Work instruction:
Beginning with the line containing "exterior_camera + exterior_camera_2" and ending at the last line of the records, transcribe each line exactly. Do not include pictures.

Excerpted records:
§
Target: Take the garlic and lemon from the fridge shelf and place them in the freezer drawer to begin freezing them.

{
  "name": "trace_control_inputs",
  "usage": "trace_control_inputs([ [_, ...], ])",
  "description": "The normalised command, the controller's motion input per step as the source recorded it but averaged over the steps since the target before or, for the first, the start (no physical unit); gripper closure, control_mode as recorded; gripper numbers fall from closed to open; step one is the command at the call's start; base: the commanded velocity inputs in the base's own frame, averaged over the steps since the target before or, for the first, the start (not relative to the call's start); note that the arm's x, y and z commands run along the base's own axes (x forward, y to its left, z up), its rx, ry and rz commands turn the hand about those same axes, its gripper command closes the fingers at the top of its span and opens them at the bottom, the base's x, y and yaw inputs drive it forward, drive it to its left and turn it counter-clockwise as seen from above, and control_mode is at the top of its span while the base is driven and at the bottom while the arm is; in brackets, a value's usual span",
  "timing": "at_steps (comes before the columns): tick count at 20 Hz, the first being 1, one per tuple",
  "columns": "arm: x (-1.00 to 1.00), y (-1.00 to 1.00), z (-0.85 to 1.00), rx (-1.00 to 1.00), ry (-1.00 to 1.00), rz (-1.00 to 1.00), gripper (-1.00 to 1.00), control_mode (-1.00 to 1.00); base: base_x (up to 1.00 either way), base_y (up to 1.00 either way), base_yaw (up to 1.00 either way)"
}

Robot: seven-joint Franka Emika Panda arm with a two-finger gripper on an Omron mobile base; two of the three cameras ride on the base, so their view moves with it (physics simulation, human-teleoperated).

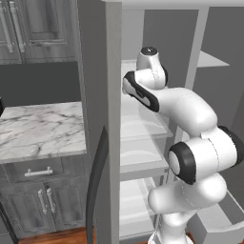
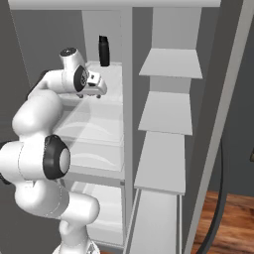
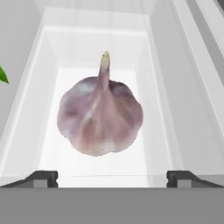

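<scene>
Reaching into the open fridge, the arm [image 1: 183, 107] in the left base view bends toward the upper fridge shelf [image 1: 138, 102]. From the right base view, the gripper [image 2: 94, 94] hovers low over that shelf, near a dark bottle [image 2: 104, 50]. Through the hand view, the garlic [image 3: 100, 116] sits centred between wide-spread fingertips [image 3: 41, 177], nothing grasped, presumably lined up for pickup.
</scene>
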Motion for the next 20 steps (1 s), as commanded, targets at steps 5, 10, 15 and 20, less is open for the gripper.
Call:
trace_control_inputs([
  [5,0.27,0.0,-0.04,0.0,-0.01,0.0,-1.0,-1.0,0.0,0.0,0.0],
  [10,0.24,0.0,-0.07,0.0,0.0,0.01,-1.0,-1.0,0.0,0.0,0.0],
  [15,0.46,0.05,-0.06,0.0,0.0,0.0,-1.0,-1.0,0.0,0.0,0.0],
  [20,0.21,0.01,-0.23,0.0,0.0,0.01,-1.0,-1.0,0.0,0.0,0.0],
])
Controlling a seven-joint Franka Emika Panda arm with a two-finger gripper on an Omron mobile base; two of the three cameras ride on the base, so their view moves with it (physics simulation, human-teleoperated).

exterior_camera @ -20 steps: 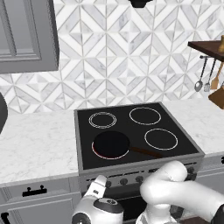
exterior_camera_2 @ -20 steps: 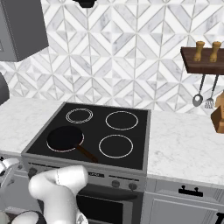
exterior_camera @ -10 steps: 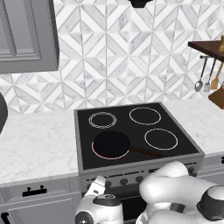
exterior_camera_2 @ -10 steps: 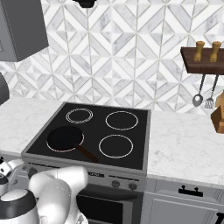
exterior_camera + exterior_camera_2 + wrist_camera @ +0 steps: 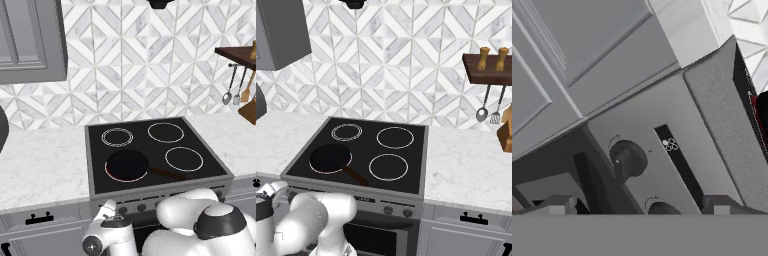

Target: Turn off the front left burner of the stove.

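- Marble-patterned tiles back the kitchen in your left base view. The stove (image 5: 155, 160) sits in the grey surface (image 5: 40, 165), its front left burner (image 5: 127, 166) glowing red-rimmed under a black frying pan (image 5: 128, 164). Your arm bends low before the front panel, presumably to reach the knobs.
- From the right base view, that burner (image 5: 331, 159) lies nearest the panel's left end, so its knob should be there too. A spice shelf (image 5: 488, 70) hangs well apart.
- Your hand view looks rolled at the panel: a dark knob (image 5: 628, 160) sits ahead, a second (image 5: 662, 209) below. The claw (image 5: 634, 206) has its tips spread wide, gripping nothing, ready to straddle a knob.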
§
Final answer:
exterior_camera + exterior_camera_2 + wrist_camera @ +0 steps: 

Target: Turn off the front left burner of the stove.

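- Marble-patterned tiles back the kitchen in your left base view. The stove (image 5: 155, 160) sits in the grey surface (image 5: 40, 165), its front left burner (image 5: 127, 166) glowing red-rimmed under a black frying pan (image 5: 128, 164). Your arm bends low before the front panel, presumably to reach the knobs.
- From the right base view, that burner (image 5: 331, 159) lies nearest the panel's left end, so its knob should be there too. A spice shelf (image 5: 488, 70) hangs well apart.
- Your hand view looks rolled at the panel: a dark knob (image 5: 628, 160) sits ahead, a second (image 5: 662, 209) below. The claw (image 5: 634, 206) has its tips spread wide, gripping nothing, ready to straddle a knob.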

Nothing else belongs in this answer.